The Ontario government, however, quickly abandoned its law restricting the right to strike. At the same time, the federal government lost this handle to go directly to the highest court in the country. The law planned by Scott Moe, in Saskatchewan, has just offered him a new one, which would prevent the debate from taking place when Bill 21 comes to fruition.

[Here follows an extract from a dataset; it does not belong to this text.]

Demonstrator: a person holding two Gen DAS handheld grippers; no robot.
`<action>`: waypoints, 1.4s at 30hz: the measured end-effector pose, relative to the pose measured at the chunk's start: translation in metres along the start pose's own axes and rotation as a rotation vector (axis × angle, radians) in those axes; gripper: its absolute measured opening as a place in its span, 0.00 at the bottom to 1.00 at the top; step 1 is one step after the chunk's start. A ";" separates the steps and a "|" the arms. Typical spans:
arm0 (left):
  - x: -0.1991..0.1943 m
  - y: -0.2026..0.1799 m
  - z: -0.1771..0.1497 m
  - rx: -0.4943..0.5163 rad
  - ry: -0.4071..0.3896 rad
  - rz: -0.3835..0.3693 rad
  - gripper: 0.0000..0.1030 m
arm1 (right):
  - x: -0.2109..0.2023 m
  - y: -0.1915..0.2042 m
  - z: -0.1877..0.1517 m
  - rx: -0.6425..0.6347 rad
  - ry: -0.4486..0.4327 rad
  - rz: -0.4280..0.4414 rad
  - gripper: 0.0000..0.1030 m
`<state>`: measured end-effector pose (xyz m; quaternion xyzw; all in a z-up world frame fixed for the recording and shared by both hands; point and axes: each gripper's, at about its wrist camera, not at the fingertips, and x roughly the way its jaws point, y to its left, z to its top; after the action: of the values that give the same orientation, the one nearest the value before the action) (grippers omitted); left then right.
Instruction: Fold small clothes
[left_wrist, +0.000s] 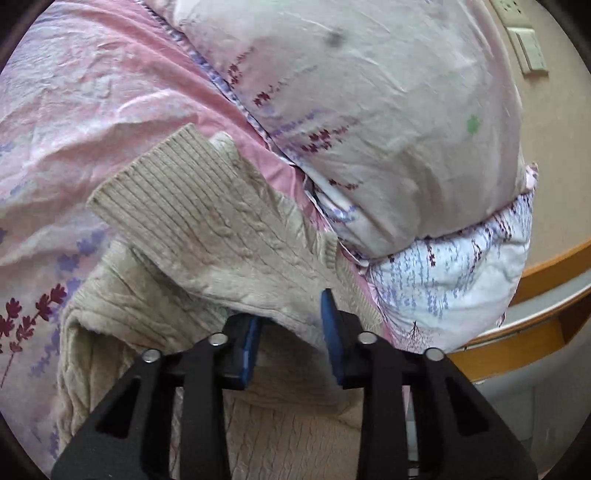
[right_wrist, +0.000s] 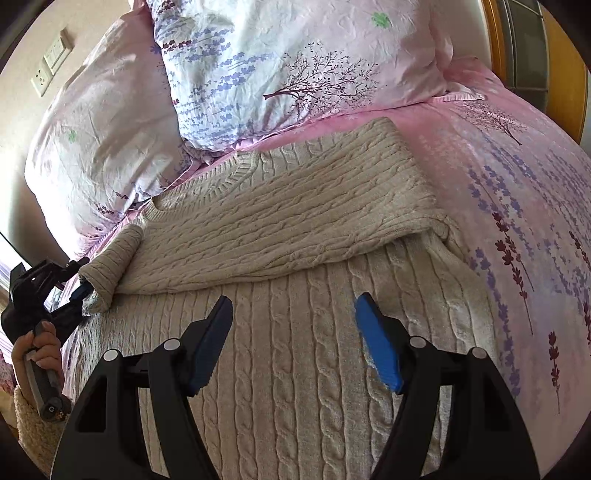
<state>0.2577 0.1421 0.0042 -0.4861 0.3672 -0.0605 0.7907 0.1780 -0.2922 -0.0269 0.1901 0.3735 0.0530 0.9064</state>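
On the bed (right_wrist: 517, 155), spread with one pink lavender-print sheet, lies one beige cable-knit sweater (right_wrist: 295, 332), its body flat and one sleeve (right_wrist: 288, 214) folded across the chest below the neckline. Two pillows sit at the head: one pale pink (right_wrist: 103, 147), one white with blue sprigs and a tree print (right_wrist: 295, 66). Of the two grippers, the right gripper (right_wrist: 293, 306) hovers over the sweater's body with its fingers (right_wrist: 376, 339) spread wide and nothing between them. At the sweater's left edge, the left gripper (left_wrist: 291, 314), held by a hand (right_wrist: 37, 350), has its fingers (left_wrist: 328, 306) slightly parted beside a fold of knit (left_wrist: 221, 258); whether they press on it I cannot tell. Two wall plates (left_wrist: 517, 37) show behind the pillows
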 end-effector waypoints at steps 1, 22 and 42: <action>0.001 -0.002 0.002 -0.009 -0.001 -0.002 0.11 | -0.001 -0.001 0.000 -0.002 -0.004 -0.001 0.69; 0.089 -0.160 -0.157 0.867 0.392 -0.027 0.45 | -0.022 -0.046 0.036 0.122 -0.045 0.088 0.52; -0.010 0.009 0.023 0.479 0.138 0.299 0.38 | 0.039 -0.010 0.055 0.020 0.074 0.093 0.11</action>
<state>0.2626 0.1678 0.0076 -0.2209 0.4630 -0.0609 0.8563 0.2436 -0.3092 -0.0211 0.2141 0.3983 0.0982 0.8865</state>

Justin Trudeau’s government may be impatient to see the Supreme Court rule, but 35 years ago it confirmed the freedom of parliamentary assemblies to use the “notwithstanding clause”. Its Ford judgment, in 1988, ruled on the question: section 33 would not guide the use of the provision.

It is not impossible that magistrates today take a different look. The Supreme Court’s opinion has evolved in other cases, such as in that of assisted dying between the Sue Rodriguez ruling (1993) and the Carter ruling (2015). But although social mores have evolved, it is not said that this will be the case for the interpretation of the division of powers of the federation enshrined in the Constitution. No offense to Justin Trudeau, this balance cannot be upset so easily.

If he is determined to achieve this, let him conduct proper constitutional consultations, in which all the provinces and First Nations will participate this time, rather than persist in opposing it at every opportunity.

On the contrary, seizing on this most recent use of the notwithstanding provision, by Saskatchewan, to address the Supreme Court now would only be to rush the legal process. Yet this is precisely what Justin Trudeau criticizes the provinces for, accusing them of preemptively bypassing the courts.